Clive James, ebooks, freedom and crime

Via James Long at The Digitalist, I read that Clive James’s ‘intellectual autobiography’, Cultural Amnesia, is simultaneously being published in paperback and as the first in Pan Macmillan's series of ‘special edition’ eBooks, featuring extra material not available in the print version and including a specially written foreword by the author. James (Long) provides a widget of the beautiful cover of the book at his Digitalist post: you can click on it to start reading, listen to an audio excerpt, or add to your own website or blog. Both author and publisher have decided to make the ebook "DRM free", which means (I think) that you can read it in any e-reader not only in one company's.
At the Picador blog (publisher of the paperback), Clive James himself writes: "In hardback the book has done at least as well as any of my autobiographies, so I have high hopes for the paperback, which should be more in range of the student budget. The paperback will also be slightly less massive, which might mean that older people can read it with a smaller risk of being flattened. A complete unknown to me is how the eBook will do. I’m not entirely certain yet what an eBook is, but I prepared some special extra material for it just out of faith." Describing the huge programme of writing on which he's embarked, made possible by his "retirement from mainstream television", he says that his problem now is how to retire from his retirement while he can still walk.

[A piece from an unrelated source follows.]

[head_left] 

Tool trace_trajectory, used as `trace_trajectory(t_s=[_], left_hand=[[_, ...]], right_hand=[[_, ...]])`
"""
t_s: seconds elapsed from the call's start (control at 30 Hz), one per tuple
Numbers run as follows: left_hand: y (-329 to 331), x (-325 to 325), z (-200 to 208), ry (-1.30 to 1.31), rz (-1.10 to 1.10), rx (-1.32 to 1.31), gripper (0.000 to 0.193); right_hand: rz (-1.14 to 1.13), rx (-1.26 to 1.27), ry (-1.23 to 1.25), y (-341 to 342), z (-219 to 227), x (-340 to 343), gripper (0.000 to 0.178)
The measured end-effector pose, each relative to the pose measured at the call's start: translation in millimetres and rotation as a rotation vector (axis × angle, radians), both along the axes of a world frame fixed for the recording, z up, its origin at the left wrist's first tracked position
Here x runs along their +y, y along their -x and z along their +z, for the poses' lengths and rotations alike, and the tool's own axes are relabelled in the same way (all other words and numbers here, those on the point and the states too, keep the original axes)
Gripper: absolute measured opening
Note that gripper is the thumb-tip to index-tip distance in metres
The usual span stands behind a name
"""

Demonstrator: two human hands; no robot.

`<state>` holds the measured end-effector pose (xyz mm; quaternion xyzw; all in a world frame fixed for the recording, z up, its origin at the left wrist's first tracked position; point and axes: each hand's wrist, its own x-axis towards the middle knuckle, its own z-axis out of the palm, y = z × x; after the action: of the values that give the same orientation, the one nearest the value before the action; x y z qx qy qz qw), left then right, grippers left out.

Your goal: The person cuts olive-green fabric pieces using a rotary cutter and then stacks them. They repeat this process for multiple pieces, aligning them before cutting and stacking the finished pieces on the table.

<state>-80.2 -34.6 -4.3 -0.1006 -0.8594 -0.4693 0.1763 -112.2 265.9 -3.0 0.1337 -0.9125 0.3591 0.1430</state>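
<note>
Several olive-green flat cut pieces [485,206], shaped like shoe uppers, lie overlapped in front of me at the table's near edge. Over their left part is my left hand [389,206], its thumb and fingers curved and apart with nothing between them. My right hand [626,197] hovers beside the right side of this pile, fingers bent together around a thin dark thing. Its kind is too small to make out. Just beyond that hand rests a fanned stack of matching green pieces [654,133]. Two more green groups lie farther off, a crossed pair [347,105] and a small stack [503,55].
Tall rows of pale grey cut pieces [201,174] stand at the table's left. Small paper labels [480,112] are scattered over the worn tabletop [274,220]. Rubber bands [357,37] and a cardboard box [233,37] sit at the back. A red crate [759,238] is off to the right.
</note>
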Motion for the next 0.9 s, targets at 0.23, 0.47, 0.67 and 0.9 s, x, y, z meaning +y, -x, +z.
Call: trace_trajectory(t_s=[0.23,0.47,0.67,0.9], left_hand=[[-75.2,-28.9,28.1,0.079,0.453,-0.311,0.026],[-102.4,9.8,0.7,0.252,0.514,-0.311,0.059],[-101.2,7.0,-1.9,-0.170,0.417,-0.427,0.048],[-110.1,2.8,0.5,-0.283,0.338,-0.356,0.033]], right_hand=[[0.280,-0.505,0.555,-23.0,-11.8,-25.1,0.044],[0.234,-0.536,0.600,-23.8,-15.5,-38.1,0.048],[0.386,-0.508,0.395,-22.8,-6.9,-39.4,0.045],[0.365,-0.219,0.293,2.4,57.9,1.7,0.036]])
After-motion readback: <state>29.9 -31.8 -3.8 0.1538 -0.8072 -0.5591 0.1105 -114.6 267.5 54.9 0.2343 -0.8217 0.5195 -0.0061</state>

One of his recent literary activities was recently sent to me by Dave Lull: an excellent essay in The New Yorker on crime fiction called Blood on the borders. I read this with great interest a month ago when Dave sent it to me and wanted to write a post on the thoughts it engendered. Time has passed and memory has failed, so I'll provide a simple link here in case you missed it and might also enjoy reading it.
And while on the topic of ebooks and freedom of reading, there's a post here at The Long Tail by Chris Anderson about Scott Sigler's book, Infected, and the publisher's strategy in making it free online for a limited time before its print publication. It's a great analysis of how publishers are thinking about and adapting to the Internet.